Count me in for Simplicity
There’s an argument that says the world is too complex for humans to understand. Further, that by thinking we understand cause-and-effect, we’re doomed to act in ways that have unforeseen (usually negative) consequences. It is a really interesting debate, and informative on the more than two sides represented. Personally, I found myself rejecting this notion as useful. Not that the notion of complexity isn’t useful – but letting it paralyze you is not useful. When it comes to running your business, simplicity is more powerful than complexity. A combination of relatively simple interactions has more power than a complex single interaction. Simple interactions are more replicable, more scalable. I would focus more on enabling “emergence” than disabling decision-making by leaders. Simplicity and abstraction go hand-in-hand.
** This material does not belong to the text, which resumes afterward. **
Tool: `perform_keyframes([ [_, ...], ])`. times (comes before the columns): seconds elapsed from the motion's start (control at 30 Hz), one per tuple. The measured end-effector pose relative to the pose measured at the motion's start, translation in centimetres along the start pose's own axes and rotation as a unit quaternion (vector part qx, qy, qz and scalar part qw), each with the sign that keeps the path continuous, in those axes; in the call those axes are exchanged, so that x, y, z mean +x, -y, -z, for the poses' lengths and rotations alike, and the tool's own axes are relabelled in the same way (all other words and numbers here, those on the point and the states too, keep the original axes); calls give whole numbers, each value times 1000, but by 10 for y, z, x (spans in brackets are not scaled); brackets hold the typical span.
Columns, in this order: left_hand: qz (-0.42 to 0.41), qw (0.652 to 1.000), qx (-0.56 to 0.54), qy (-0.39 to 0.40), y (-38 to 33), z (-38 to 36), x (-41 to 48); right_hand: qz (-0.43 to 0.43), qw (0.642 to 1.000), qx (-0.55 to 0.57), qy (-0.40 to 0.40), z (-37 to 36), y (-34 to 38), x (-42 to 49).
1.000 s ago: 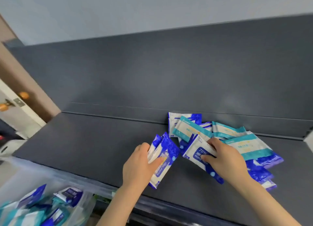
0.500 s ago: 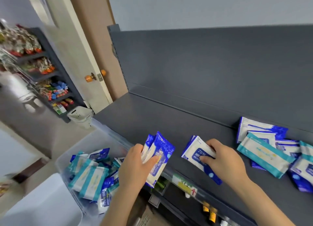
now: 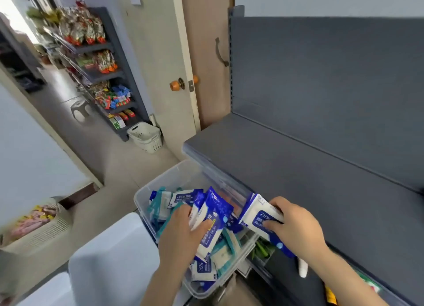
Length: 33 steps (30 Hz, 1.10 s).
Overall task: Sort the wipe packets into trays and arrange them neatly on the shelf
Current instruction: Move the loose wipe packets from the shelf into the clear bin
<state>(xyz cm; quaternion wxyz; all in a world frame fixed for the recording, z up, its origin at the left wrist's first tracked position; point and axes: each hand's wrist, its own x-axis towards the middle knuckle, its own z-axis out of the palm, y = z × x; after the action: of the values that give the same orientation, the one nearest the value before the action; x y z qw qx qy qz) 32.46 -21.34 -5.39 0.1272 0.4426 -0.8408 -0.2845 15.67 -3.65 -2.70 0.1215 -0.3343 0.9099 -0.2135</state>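
Here, both hands hold wipe packets at the left end of the dark grey shelf [image 3: 321, 191]. The left hand [image 3: 181, 232] has its fingers curled round a small bunch of blue packets [image 3: 215, 216], the thumb pressed across the front one, whose label reads "Alcohol Wipes". This bunch is held tilted over the clear bin [image 3: 142, 199], which sits just beside the shelf's left end and below its front edge. The bin holds a loose heap of mixed packets [image 3: 181, 196], some blue and white, some teal and white, lying at all angles.

The right hand [image 3: 296, 227] pinches a white-and-blue packet [image 3: 258, 215] marked "75%", thumb on the printed face and fingers wrapped behind it. That packet hangs tilted over the shelf's front edge, just right of the bin and near the left hand's bunch; I cannot tell whether the two touch.

Behind the bin stands a door [image 3: 160, 53] with an orange knob [image 3: 176, 85]. A white basket [image 3: 146, 136] sits on the floor beside it, next to a snack rack [image 3: 103, 64] and a small stool [image 3: 79, 108].
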Motion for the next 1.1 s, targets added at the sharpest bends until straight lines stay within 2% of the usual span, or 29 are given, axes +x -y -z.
perform_keyframes([
  [0.3,98,994,-25,34,71,8,19,19,997,-1,78,-77,53,39],
  [0.57,153,986,4,69,87,-40,17,16,984,-68,161,-133,48,65],
  [0.67,167,982,5,83,88,-55,16,41,976,-103,187,-147,44,76],
  [0.8,146,979,92,109,86,-71,20,105,952,-180,225,-165,43,93],
  [0.93,118,971,163,129,80,-80,30,124,933,-218,257,-184,40,107],
  [1.1,114,957,216,159,77,-86,36,130,933,-232,241,-192,36,109],
])
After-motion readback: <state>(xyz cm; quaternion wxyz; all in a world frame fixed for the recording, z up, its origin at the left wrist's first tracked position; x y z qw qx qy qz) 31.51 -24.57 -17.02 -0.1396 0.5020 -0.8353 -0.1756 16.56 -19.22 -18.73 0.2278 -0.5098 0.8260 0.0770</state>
The iPad has a significant amount of complexity baked in – from the hardware, to the software, to the production processes that lead to its creation, to the design processes that lead to its conception. But to me, it is just a glossy glass enclosure that responds to my touch. Does my touch cause the apps to do what they do? Actually, it doesn’t matter whether touch is causal or not – it is, at minimum, so highly correlated between action and reaction that it feels like causation. And that’s what we should be striving for in our businesses – that our actions would achieve the results we’re looking for – will feel like causation – though there may be a complex choreography and it may not be driven top-down. There was a truly fantastic quote in the original HBR article:
“If you want to build a ship, don’t drum up people together to collect wood and don’t assign them tasks and work, but rather teach them to long for the endless immensity of the sea.”Sometimes simple is best.